RV: There was a rumour it was going to come out on Anthology. What happened with that?
PM: It was up for consideration on The Anthology and George vetoed it. He didn’t like it. Maybe its time hadn’t come.
In the studio
Carnival Of Light, as it has since become known, lasted 13’48”, and constituted the basic track along with a series of overdubs. During the recording McCartney briefly sang Fixing A Hole on the piano, according to Dudley Edwards of Binder, Edwards and Vaughan.

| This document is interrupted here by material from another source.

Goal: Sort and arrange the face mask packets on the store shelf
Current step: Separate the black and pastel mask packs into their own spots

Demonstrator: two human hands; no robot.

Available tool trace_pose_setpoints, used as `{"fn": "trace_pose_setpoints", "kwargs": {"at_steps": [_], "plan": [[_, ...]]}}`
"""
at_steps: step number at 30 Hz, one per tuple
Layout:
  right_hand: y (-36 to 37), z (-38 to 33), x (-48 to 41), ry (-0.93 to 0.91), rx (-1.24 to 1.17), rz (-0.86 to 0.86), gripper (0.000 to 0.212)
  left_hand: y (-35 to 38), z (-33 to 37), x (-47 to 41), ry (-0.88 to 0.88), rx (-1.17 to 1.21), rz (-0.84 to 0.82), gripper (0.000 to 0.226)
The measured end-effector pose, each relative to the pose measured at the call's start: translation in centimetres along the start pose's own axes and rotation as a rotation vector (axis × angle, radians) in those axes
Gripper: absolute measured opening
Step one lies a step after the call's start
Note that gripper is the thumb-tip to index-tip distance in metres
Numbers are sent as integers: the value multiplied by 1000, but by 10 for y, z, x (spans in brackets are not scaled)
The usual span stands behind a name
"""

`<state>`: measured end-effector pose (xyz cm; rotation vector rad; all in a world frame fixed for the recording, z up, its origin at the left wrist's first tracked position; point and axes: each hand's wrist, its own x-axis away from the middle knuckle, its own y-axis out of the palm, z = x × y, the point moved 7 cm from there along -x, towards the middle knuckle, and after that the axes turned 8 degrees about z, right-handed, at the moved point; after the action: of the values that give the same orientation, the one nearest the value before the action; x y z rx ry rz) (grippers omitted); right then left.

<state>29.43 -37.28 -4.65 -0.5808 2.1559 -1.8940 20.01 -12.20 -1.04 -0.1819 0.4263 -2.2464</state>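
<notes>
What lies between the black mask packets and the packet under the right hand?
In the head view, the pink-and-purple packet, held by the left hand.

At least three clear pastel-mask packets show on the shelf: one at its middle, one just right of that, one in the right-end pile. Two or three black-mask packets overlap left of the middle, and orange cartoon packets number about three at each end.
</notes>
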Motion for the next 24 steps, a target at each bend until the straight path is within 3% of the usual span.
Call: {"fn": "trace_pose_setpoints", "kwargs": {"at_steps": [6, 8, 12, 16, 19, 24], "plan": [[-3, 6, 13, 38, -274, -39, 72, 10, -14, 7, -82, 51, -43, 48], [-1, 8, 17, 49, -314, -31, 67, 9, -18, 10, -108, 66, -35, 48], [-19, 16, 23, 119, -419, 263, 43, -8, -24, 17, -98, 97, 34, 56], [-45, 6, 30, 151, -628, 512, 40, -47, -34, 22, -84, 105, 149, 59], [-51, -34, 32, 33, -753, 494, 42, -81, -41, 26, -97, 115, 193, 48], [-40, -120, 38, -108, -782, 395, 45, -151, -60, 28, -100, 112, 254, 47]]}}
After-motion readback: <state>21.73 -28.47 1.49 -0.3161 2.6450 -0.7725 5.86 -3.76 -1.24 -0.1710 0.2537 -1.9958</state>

A breakdown of the piece was given by Mark Lewisohn in 1988:
Track one of the tape was full of distorted, hypnotic drum and organ sounds; track two had a distorted lead guitar; track three had the sounds of a church organ, various effects (the gargling of water was one) and voices; track four featured various indescribable sound effects with heaps of tape echo and manic tambourine.
But of all the frightening sounds it was the voices on track three which really set the scene, John and Paul screaming dementedly and bawling aloud random phrases like ‘Are you all right?’ and ‘Barcelona!’
Paul terminated the proceedings after almost 14 minutes with one final shout up to the control room: ‘Can we hear it back now?’
The Complete Beatles Recording Sessions
Carnival Of Light took up the majority of the 5 January session, which lasted between 7pm and 12.15am.
When they had finished George Martin said to me, ‘This is ridiculous, we’ve got to get our teeth into something more constructive.’
The Complete Beatles Recording Sessions, Mark Lewisohn
According to Lewisohn, a mono mix was made at the end of the session, which was then given by McCartney to Binder, Edwards and Vaughan on a quarter inch tape.
The Beatles’ recording was played a number of times during the two Roundhouse events. Dudley Edwards has claimed that it was subsequently taken to America by Ray Anderson, who assisted with the events’ light shows.